梅毒感染者が急増、報告数6,000人以上に! 他人事ではない「性感染症」
Tweet梅毒感染者の増加が止まりません。2018年12月12日現在で6,000人を超える患者が報告されており、これは実に48年ぶりの緊急事態です。性行動の多様化や複数人との性交渉、コンドームの使用率が上がらない現状に加えて、感染に気づきにくいことから感染拡大や治療の遅れにつながっていると考えられており、厚生労働省を筆頭に各自治体もホームページなどで注意を呼びかけています。これから妊娠を望んでいる女性は特に、梅毒をはじめとする性感染症の種類やリスクに関して、正しい知識を持っておくことが大切です。
主な性感染症と症状
性感染症(STD、またはSTI)は、性的接触によって感染する疾患です。主なものには、近年感染者が激増している「梅毒」のほかに、日本でもっとも感染者が多い「性器クラミジア感染症」、性器に痛みを伴う水疱ができる「性器ヘルペスウイルス感染症」、おりもの量などが増え、放置すると不妊の原因にもなる「腟トリコモナス」などが挙げられます。かつては不治の病と言われていましたが、現在では適切な治療によって症状をコントロールできるようになった「HIV/エイズ」も性感染症のひとつです。

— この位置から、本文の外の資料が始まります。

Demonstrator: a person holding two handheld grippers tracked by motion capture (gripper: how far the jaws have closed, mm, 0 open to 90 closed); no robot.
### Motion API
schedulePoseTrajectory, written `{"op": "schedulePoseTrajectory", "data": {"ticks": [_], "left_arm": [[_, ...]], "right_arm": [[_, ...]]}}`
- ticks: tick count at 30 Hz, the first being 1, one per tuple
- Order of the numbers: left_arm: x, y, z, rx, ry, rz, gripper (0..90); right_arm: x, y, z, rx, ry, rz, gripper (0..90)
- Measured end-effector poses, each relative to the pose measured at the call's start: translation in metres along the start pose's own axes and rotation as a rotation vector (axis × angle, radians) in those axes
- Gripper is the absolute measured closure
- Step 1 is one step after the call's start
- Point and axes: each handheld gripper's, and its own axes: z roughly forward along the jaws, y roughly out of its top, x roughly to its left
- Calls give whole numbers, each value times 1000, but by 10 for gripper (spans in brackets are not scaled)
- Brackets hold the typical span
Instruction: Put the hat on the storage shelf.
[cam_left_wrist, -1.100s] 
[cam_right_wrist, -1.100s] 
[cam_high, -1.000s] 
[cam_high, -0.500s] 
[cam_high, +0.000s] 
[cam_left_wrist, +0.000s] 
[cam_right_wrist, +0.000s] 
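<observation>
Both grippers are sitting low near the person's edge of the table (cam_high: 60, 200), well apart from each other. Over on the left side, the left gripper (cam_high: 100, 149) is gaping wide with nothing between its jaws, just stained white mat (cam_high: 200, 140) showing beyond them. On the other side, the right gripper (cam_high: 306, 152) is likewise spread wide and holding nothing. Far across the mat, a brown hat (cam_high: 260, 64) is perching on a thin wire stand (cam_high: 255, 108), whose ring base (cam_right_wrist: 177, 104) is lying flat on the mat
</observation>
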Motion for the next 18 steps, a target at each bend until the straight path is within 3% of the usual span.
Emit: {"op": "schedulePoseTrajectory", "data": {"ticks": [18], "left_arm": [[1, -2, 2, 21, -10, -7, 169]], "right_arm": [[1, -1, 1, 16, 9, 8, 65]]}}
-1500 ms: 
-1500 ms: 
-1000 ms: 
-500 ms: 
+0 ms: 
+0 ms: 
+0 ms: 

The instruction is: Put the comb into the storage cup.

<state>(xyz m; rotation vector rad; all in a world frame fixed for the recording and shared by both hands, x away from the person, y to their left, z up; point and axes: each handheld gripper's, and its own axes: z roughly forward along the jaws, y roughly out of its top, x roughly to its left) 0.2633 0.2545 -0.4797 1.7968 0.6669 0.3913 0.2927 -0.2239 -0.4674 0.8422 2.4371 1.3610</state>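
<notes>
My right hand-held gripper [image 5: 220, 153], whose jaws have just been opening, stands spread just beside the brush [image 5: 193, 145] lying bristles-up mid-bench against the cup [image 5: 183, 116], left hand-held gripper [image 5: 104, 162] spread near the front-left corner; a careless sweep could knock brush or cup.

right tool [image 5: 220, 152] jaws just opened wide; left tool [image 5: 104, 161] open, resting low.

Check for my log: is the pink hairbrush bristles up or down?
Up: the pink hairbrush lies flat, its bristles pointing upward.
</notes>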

多くの場合は性器のかゆみや赤み、おりものの量や色、においの変化、排尿時の違和感など、なんらかの異変が生じます。ただし、なかには特に痛みなどがなく、ほとんど自覚症状がないケースもあるので、知らない間に感染が広がっていく可能性もあります。そのため、いつもと違う痛みやおりものの状態の変化に気づいたら、ためらわずに病院を受診しましょう。常に体調をチェックすると同時に、普段から感染症予防を心がけることが大切です。
不妊や出産におけるリスク増の危険性も
性感染症は、さまざまなリスクを伴います。たとえば、梅毒に感染していると、HIVやB型肝炎など別の性感染症にかかりやすくなる他、治療せずに放置することでリンパ節が腫れ上がったり、血管や神経など全身に症状を及ぼしたりする可能性があります。また、感染症の種類を問わず、妊娠・出産時に感染していると、お腹の赤ちゃんに重篤な合併症を引き起こしたり、場合によっては早産や死産につながる危険性もあります。これから妊娠を望む女性にとっては、不妊や子宮外妊娠の原因になる恐れもあるのです。
性感染症を予防するには
性感染症の症状はそれぞれ異なりますが、予防のためにできることは皆同じです。第一に、コンドームを正しい手順で使うこと。感染者の精液や膣分泌液に直接触れることによって感染が広がるため、必ず挿入前にコンドームを装着し、射精後は外れないよう扱いに注意して処理します。コンドームで覆えない部分から感染するケースもあるため、100%予防できるとは言い切れませんが、現状もっとも確実な予防法だと考えられています。なお、性感染症は性器からだけでなく、口の粘液からも感染します。第二に、不特定多数の相手との性的接触を避け、セックスパートナーを限定することです。そのうえで、少しでも気になる症状があれば医療機関に相談し、お互いに情報を共有することが重要です。性感染症は、性交経験がある人なら誰の身にも起こりうること。また、治療しても再び感染することもあります。決して他人事と捉えず、性感染症のリスクを少しでも軽減させるために予防に努めましょう。